*TO DO*:
Sift the listing for lines that hold the string "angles" and pull them out.

---

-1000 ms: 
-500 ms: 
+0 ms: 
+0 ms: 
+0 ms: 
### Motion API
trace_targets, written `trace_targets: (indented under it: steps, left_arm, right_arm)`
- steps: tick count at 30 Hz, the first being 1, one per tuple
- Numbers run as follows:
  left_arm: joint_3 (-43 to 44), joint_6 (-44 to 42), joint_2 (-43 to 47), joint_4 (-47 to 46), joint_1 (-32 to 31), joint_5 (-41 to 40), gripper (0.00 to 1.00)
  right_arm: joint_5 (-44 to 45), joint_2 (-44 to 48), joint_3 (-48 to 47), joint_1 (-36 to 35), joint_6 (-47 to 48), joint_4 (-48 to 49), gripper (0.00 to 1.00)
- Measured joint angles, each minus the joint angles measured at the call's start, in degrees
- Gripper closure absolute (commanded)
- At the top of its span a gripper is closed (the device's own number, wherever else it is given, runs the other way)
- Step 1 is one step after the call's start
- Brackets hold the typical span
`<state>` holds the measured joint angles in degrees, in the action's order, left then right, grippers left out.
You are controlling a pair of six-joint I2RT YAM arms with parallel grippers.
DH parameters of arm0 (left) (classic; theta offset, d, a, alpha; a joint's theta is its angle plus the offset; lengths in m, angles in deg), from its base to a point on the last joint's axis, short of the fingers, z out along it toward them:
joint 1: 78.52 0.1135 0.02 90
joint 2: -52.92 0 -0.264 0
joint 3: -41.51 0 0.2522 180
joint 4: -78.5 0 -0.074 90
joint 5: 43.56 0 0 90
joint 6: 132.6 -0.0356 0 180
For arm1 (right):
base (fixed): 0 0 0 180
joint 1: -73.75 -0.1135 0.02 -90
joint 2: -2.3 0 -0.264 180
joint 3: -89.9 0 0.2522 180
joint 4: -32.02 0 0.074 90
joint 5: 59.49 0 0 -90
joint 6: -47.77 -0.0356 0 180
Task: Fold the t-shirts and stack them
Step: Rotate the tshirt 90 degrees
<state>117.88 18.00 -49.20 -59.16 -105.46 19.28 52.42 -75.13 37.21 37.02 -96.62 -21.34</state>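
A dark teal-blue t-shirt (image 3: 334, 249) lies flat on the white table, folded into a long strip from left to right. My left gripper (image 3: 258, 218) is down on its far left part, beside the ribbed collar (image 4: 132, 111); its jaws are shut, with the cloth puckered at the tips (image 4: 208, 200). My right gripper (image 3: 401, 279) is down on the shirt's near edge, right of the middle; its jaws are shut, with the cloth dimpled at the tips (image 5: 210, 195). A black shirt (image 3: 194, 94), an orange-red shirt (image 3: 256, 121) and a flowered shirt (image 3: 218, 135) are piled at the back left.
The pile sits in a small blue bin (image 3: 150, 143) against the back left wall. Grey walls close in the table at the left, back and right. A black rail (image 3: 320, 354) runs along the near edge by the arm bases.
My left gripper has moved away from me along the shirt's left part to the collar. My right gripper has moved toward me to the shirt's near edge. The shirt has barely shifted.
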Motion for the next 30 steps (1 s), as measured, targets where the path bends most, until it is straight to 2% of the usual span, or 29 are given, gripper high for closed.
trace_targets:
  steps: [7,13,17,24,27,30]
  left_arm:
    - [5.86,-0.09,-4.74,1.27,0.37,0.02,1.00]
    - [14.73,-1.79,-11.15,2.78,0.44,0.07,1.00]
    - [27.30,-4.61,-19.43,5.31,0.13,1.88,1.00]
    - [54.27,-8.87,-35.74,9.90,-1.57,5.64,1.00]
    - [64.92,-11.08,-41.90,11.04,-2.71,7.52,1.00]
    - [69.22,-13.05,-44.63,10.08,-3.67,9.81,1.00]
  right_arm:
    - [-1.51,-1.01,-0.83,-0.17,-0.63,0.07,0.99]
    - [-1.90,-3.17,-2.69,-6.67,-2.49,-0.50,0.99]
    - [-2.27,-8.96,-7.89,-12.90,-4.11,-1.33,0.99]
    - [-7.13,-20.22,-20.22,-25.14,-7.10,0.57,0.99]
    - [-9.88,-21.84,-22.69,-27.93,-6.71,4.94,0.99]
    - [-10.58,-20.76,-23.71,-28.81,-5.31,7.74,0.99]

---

*FINISHED TASK*:
- Measured joint angles, each minus the joint angles measured at the call's start, in degrees
`<state>` holds the measured joint angles in degrees, in the action's order, left then right, grippers left out.
DH parameters of arm0 (left) (classic; theta offset, d, a, alpha; a joint's theta is its angle plus the offset; lengths in m, angles in deg), from its base to a point on the last joint's axis, short of the fingers, z out along it toward them:

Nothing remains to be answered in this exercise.